Task:
Go to the line in the entries below that holds "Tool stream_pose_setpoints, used" and repeat exactly from there through the line that holds "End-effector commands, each", inclusive.

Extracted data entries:
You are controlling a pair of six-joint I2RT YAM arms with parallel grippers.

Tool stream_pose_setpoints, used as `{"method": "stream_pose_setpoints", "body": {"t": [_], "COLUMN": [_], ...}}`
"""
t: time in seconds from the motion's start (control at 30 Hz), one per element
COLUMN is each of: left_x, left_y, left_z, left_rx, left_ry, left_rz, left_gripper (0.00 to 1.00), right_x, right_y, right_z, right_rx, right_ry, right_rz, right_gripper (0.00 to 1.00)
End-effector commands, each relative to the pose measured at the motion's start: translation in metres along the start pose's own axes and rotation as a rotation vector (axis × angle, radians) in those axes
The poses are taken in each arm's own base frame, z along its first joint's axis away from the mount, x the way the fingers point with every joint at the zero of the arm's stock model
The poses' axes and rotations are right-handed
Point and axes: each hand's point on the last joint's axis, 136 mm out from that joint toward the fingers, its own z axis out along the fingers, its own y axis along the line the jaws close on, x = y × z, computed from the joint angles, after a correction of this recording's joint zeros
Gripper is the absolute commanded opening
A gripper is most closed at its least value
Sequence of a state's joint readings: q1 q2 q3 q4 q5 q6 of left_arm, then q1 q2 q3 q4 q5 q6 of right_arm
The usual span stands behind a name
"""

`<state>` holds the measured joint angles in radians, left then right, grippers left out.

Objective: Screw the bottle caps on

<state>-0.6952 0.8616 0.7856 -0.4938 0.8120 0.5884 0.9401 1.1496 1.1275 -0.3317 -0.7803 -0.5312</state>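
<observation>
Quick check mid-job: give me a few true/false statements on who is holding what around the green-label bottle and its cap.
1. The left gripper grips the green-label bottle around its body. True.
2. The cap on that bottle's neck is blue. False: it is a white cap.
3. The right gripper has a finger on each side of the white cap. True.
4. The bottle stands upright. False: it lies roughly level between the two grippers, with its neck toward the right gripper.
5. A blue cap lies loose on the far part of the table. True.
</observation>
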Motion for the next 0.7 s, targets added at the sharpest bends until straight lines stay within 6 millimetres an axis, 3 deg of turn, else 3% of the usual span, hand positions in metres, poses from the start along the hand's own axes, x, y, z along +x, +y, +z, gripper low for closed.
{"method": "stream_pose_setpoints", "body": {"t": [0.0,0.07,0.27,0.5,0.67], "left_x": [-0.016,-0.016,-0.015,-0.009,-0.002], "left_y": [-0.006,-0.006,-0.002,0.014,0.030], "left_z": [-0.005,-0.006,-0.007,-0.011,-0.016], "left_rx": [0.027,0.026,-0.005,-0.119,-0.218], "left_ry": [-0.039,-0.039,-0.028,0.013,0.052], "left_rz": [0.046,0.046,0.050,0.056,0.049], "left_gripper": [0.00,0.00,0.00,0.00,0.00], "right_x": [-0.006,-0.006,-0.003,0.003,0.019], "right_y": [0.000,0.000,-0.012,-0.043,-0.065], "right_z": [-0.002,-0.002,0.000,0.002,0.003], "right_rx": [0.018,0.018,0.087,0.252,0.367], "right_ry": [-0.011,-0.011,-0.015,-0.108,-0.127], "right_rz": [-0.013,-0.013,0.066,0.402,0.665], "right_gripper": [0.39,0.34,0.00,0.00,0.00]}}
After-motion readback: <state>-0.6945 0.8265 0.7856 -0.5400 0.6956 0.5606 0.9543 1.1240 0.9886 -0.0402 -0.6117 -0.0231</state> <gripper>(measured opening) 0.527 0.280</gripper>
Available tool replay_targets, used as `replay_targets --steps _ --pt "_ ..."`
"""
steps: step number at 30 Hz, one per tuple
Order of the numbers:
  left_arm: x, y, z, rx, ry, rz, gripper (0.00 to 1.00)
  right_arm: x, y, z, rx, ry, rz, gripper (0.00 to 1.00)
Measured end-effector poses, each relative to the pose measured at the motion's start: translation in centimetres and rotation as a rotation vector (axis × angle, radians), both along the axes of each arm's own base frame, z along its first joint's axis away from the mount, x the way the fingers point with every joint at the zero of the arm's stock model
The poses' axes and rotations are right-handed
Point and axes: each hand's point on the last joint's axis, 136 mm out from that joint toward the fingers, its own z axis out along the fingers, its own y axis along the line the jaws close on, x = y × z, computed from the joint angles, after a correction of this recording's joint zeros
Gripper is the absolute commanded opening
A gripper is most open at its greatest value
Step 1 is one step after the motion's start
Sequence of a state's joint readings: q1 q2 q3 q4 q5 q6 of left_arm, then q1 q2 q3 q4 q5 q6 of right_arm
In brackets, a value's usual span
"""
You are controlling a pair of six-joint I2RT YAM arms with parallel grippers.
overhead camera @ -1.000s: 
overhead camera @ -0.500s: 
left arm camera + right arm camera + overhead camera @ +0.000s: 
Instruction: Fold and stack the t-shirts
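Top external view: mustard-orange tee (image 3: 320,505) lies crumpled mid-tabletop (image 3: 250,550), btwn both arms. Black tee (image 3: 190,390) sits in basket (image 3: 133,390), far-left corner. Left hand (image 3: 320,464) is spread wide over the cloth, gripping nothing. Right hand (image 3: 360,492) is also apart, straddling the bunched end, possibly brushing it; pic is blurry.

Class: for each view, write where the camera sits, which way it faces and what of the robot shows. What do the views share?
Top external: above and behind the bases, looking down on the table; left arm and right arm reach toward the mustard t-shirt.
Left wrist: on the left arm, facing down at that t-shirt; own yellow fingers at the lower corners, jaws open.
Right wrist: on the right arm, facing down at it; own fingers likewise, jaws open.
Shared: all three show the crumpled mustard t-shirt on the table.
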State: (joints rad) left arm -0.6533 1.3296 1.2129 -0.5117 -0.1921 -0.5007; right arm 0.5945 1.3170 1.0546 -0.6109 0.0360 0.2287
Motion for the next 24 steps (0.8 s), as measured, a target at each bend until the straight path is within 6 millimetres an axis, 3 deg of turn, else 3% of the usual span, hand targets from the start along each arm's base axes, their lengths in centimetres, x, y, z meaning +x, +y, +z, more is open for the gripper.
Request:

Final answer:
Tool stream_pose_setpoints, used as `{"method": "stream_pose_setpoints", "body": {"t": [_], "COLUMN": [_], ...}}`
"""
t: time in seconds from the motion's start (control at 30 Hz), one per element
COLUMN is each of: left_x, left_y, left_z, left_rx, left_ry, left_rz, left_gripper (0.00 to 1.00), right_x, right_y, right_z, right_rx, right_ry, right_rz, right_gripper (0.00 to 1.00)
End-effector commands, each relative to the pose measured at the motion's start: translation in metres along the start pose's own axes and rotation as a rotation vector (axis × angle, radians) in those axes

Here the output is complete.